Task to complete:
In the data below, locate each line with the word "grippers" and list it.
Top of Provided data
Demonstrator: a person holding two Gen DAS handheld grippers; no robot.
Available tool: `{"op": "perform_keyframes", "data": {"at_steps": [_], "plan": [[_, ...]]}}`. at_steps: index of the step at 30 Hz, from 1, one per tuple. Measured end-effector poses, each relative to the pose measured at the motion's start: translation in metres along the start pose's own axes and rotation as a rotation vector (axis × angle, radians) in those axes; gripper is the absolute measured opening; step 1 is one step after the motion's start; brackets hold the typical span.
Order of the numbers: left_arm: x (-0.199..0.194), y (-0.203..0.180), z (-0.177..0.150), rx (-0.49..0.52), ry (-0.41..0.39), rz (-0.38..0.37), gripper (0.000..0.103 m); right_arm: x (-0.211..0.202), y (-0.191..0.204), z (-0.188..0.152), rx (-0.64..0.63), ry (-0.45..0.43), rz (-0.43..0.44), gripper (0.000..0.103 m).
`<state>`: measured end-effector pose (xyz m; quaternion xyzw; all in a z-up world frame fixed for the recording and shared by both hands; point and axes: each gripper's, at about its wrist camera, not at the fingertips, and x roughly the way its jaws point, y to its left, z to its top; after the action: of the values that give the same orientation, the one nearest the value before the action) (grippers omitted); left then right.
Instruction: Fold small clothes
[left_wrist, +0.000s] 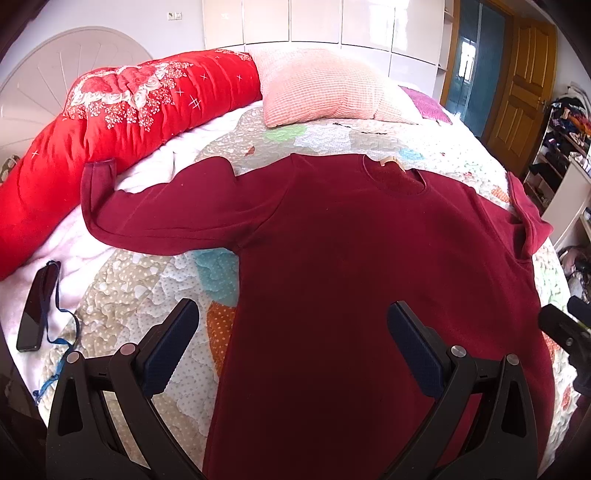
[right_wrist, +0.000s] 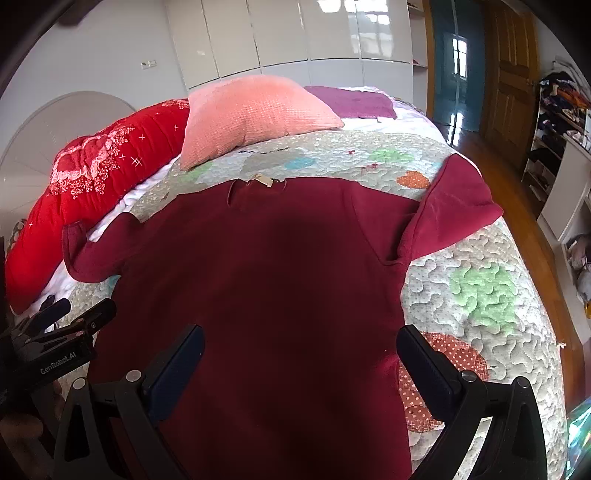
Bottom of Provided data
Answer box:
Demonstrator: a person holding two Gen DAS handheld grippers; no robot.
`<state>`: measured end-effector pose (xyz m; quaternion xyzw; all in a z-up world frame fixed for the recording and shared by both hands; point and axes: each gripper's, at about its wrist camera, not at the fingertips, and x roughly the way its jaws point, y to its left, z to its top; after the action: of the values that give the same orientation, the one nearest the value before the action) (grippers omitted); left then right.

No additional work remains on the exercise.